Several definitions exist, among them:

\(N_{new}\) will denote the number of sites in the \(Neighborhood(S_{new})\) in the following.

Equation of the IDW

Each site \(s_i\) of the neighborhood has a weight inversely proportional to the distance between (\(s_i\)) and the site to predict/estimate (\(s_{new}\)):

\[\hat{Z}(s_{new}) = \frac{\sum_{i=1}^{N_{new}} \frac{Z(s_i)}{dist(s_i, s_{new})}}{\sum_{i=1}^{N_{new}} \frac{1}{dist(s_i, s_{new})}}\]
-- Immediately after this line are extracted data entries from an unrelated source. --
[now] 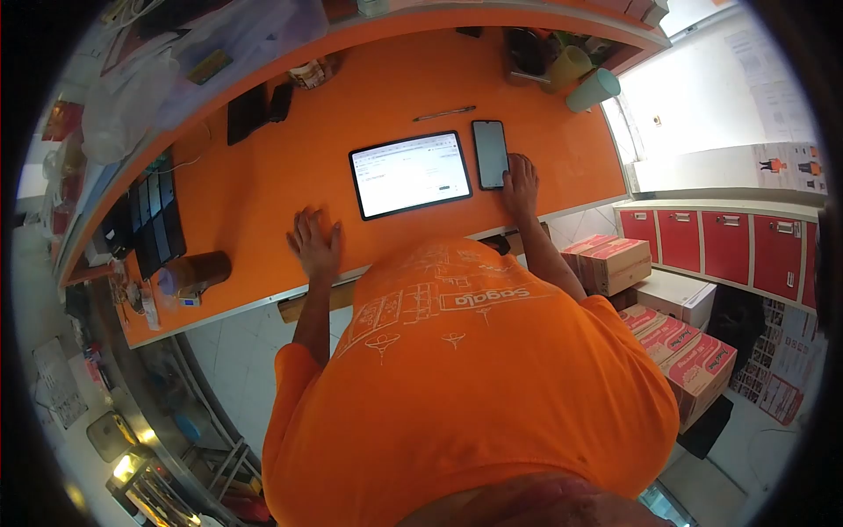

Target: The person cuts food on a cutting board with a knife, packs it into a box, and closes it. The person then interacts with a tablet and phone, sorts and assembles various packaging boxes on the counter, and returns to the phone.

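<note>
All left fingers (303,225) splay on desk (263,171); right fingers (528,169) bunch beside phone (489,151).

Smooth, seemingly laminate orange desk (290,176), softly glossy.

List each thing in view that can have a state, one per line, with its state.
Tablet: face up, screen lit.
Phone: lying face up.
Pen: lying on the desk.
Red cabinet doors: closed.
Left hand: empty, fingers spread on the desk.
Right hand: at the phone's edge.
</note>
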A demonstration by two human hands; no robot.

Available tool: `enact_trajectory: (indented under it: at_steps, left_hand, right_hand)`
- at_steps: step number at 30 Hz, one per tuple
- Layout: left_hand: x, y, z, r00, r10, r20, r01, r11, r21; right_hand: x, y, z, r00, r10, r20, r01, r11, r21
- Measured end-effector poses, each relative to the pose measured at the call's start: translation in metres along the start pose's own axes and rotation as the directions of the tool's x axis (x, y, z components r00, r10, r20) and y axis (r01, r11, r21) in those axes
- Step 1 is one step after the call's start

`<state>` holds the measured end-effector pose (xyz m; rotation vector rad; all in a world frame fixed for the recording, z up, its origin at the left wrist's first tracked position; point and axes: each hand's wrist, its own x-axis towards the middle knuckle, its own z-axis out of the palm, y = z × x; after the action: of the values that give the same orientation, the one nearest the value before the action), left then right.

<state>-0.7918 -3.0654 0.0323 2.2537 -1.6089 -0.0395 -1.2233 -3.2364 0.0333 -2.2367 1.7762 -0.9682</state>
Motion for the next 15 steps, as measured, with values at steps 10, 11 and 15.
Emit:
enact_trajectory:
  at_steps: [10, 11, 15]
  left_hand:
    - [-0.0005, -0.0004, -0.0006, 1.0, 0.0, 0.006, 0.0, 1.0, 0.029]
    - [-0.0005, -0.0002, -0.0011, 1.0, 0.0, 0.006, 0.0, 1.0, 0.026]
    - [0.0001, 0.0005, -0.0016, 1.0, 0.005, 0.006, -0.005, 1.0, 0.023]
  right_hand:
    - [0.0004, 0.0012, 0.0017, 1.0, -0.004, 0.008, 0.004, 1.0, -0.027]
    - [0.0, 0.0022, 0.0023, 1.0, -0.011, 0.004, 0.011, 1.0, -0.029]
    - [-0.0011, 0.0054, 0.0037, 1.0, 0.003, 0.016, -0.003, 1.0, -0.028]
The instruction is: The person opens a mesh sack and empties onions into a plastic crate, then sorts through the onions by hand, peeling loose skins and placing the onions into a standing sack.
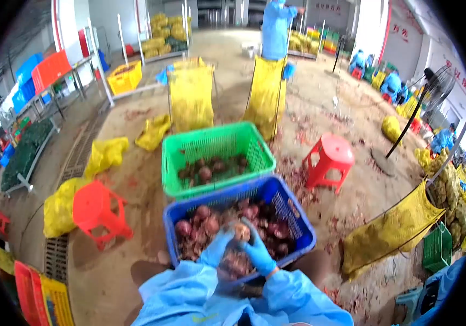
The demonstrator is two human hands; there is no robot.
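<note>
A blue plastic crate [304, 237] stands in front of me, filled with red onions [210, 224] and loose skins. Over its middle, my right hand [260, 254], in a blue glove, curls its fingers around a paler onion [242, 232]. Close against the left of that onion is my gloved left hand [215, 250]. Its fingers are bent together and blurred, and whatever they hold is hidden. Touching the blue crate's far side is a green crate [219, 185], with several onions on its floor.
Red stools [333, 155] stand left and right of the crates. Yellow mesh sacks [192, 100] stand upright beyond, and another sack [390, 233] leans at right. A floor fan [401, 127] and a drain grate [56, 258] flank the area. A person in blue [276, 32] stands far ahead.
</note>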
A broader definition uses a power function of the distance between \(s_i\) and \(s_{new}\):

\[\hat{Z}(s_{new}) = \frac{\sum_{i=1}^{N_{new}} \frac{Z(s_i)}{dist(s_i, s_{new})^P}}{\sum_{i=1}^{N_{new}} \frac{1}{dist(s_i, s_{new})^P}}\]

Algorithm

  1. Define the neighborhood
  2. Create a grid of interpolation
  3. Calculate the IDW interpolation at each node of the grid.
  4. Plot the interpolation surface on a graph
  5. Analyse the sensitivity of the interpolation to the definition/size of the neighborhood

Properties, Limits of the IDW Approach

-The IDW interpolation is an exact estimation. It gives the observed values as estimated for the sampled/observed sites.

Example: SIC1997

Dataset from the Spatial Interpolation Comparison exercise 1997 (SIC97) Reference: Journal of Geographic Information and Decision Analysis, vol.2, no.2, pp. 1-11 (1997)

data(sic97)
mydata<-st_as_sf(sic_full)
mydataobs<-st_as_sf(sic_obs)
mydata$obs<- mydata$ID %in% mydataobs$ID
crs.suisse<-"+proj=somerc +lat_0=46.95240555555556 +lon_0=7.439583333333333 +k_0=1 +ellps=bessel +towgs84=674.4,15.1,405.3,0,0,0,0 +units=m +no_defs +x_0=-55000 +y_0=14000"
st_crs(mydata)<-crs.suisse
myobs<-mydata[mydata$obs,]
mapview(mydata,zcol="rainfall")+mapview(myobs, col.regions="red", alpha.regions=0.5)

IDW Map

chull<-mydata %>% st_union() %>% st_convex_hull()
mydata.points<-mydata %>% st_make_grid(n=100) %>% st_intersection(chull) %>% st_centroid()
mydata.grid<-mydata %>% st_make_grid(n=100) %>% st_intersection(chull)
mapview(mydata,zcol="rainfall")+mapview(mydata.grid, col.regions="red")
# IDW interpolation (needs package stars)
obs_idw <- idw(rainfall~1,locations=myobs,newdata=st_sf(mydata.points))
## [inverse distance weighted interpolation]
st_geometry(obs_idw)<-st_geometry(mydata.grid) # to assign polygons
#obs_idw <- idw(rainfall~1,locations=myobs,mydata)
summary(obs_idw)
##    var1.pred         var1.var             geometry   
##  Min.   : 13.97   Min.   : NA    POLYGON      :7169  
##  1st Qu.:136.90   1st Qu.: NA    epsg:NA      :   0  
##  Median :173.92   Median : NA    +proj=some...:   0  
##  Mean   :186.25   Mean   :NaN                        
##  3rd Qu.:227.96   3rd Qu.: NA                        
##  Max.   :566.62   Max.   : NA                        
##                   NA's   :7169
full_idw <- idw(rainfall~1,locations=mydata,newdata=st_sf(mydata.points))
## [inverse distance weighted interpolation]
#obs_idw["var1.pred"] %>% as_Spatial() %>% spplot()
mapview(obs_idw["var1.pred"], zcol="var1.pred",lwd=0)+mapview(myobs,zcol="rainfall")
spplot(as_Spatial(obs_idw["var1.pred"]))
spplot(as_Spatial(full_idw["var1.pred"]))

Kriging

Principle:

Characterizing the Spatial Structure: Variogram

The variogram is a method which measures the average ‘pattern dissimilarity’ between two samples according to their distance.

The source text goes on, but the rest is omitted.